Up until this point, my faith had impacted my life mainly in an intellectual, decision-making kind of way. It was a guide, but not a practice. But this too started to change, and I found myself caring for an infant as a core member of a brand-new Church plant, one that required hours of hospitality, community, fellowship, and service. The time left over for my career was slipping away - but was I mad about it?


I was torn.

Part five: memra

05.

I had started a small business, Memra Language Services, to run on the side while I cared for my son.

Memra was born in the pre-pandemic era, where “company culture” was a shiny new idea - one that I thought a linguist had a lot to contribute to. I took all of the research techniques I had been honing for the last several years and applied them to a new framework: the workplace. I used ambient language data that exist around teams and teamwork to analyze all sorts of different cultural metrics: leadership, psychological safety, bias, etc. Memra also designed and led language-based training for organizations.

Through this work, I learned a lot about entrepreneurial thinking. I published my K12 book series. I got to speak in front of hundreds of leaders.
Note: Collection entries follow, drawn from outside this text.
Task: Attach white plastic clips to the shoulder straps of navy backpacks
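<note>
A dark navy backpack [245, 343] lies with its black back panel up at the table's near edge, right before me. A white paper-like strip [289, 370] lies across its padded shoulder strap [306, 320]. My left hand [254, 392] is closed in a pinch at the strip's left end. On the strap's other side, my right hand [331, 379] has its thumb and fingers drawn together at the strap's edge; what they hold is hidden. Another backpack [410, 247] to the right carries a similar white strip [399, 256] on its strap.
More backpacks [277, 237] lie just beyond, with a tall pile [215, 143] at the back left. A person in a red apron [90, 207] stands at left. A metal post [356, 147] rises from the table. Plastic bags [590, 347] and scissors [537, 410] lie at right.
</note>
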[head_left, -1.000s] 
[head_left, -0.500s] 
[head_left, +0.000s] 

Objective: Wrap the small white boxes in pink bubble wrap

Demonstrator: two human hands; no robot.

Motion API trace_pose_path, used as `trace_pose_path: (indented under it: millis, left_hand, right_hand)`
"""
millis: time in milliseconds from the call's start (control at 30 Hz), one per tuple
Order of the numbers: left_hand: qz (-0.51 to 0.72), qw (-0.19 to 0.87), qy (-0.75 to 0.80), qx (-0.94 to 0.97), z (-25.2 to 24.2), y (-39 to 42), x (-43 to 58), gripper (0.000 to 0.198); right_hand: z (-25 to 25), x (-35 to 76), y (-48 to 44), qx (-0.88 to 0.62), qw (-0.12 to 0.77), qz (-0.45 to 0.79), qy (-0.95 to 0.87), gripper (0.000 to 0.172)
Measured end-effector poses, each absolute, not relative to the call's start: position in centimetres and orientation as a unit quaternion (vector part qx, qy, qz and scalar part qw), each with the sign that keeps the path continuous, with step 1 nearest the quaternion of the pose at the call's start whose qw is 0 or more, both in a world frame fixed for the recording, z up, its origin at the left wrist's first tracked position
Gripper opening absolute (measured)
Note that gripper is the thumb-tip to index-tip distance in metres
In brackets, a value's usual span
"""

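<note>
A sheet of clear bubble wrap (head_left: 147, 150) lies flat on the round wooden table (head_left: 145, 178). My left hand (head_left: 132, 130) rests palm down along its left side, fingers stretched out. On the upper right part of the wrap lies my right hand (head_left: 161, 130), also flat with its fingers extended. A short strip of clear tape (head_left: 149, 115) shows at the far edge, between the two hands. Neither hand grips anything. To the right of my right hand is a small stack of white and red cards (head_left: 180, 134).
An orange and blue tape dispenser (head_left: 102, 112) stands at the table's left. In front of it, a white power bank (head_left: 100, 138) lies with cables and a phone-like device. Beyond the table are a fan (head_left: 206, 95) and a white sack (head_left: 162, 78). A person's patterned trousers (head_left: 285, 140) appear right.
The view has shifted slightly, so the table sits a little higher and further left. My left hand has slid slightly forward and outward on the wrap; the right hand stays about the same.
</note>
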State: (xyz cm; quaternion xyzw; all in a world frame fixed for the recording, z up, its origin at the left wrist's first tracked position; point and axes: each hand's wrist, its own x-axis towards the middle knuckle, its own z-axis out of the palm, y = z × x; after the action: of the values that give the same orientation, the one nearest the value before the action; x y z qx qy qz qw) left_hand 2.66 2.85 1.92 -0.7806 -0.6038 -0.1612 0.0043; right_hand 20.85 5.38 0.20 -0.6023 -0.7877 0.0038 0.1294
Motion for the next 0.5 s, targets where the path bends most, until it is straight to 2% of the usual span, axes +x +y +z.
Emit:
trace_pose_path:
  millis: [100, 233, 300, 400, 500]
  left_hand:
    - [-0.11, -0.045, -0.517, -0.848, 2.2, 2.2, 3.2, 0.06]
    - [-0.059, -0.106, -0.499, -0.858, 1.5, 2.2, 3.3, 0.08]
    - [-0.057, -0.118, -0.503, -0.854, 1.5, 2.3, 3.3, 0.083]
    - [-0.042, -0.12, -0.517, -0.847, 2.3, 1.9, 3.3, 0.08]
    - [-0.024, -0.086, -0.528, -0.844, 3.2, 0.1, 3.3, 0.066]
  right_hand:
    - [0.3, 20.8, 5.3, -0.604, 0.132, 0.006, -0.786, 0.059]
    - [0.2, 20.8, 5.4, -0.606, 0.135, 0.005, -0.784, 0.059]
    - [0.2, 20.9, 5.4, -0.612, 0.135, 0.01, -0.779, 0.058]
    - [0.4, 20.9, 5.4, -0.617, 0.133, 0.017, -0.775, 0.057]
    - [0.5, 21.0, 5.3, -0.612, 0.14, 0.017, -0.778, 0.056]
But I never did this work for more than 15 hours a week, and though there were times I had dreamed of growing Memra into something larger, more full-time, 7 years in I hadn’t devoted the time to grow it.

My priorities had remained my family and my faith, and they took up most of my time. By the time my youngest child was ready for Kindergarten, I realized that I had a small business that was a fun, intellectual distraction, but might not actually be the way I want to spend a full day.

It felt like there was a vocational call on my life that I had been circling around, but never quite landing on. I knew it would involve faith and service, but it also involved linguistics and entrepreneurship. I knew it would leverage the ways I had been trained in thought leadership, writing, content creation, and research.

And it was during this year of uncertainty and dissatisfaction that I received a special gift: an idea for writing a book - not only that, but the idea that perhaps I was a writer.

I rebelled against this idea at first: Memra turned out to be little more than a minorly lucrative hobby - wasn’t writing no different? Shouldn’t I pursue something more serious, more financially reliable? But the gift felt so special, so exactly made for my soul, that I could not turn it away. And so, here I am, writing for you.

Part six: today

06.

I have found, unequivocally, that happiness grows as the Self diminishes.

Every dream that has not come to pass - of getting a PhD, of starting a family at a more respectable age, of growing a successful business, of having a more normal career - has been part of a sacred process of stripping away my selfish ambition and training me in how to make little of myself and much of God and others.

In writing out my own story, though it remains far from finished, I cannot help but see so clearly how in each moment, God was preparing me for the next one. He has been faithful in providing for my every need, while also blessing me with undeserved moments of extreme joy throughout. I couldn’t be more thankful for the life that I get to live in service to Him, and I still struggle to fully comprehend the care he has taken at every turn, using my life to draw others near to Himself, and to shape my desires so that they reflect His own.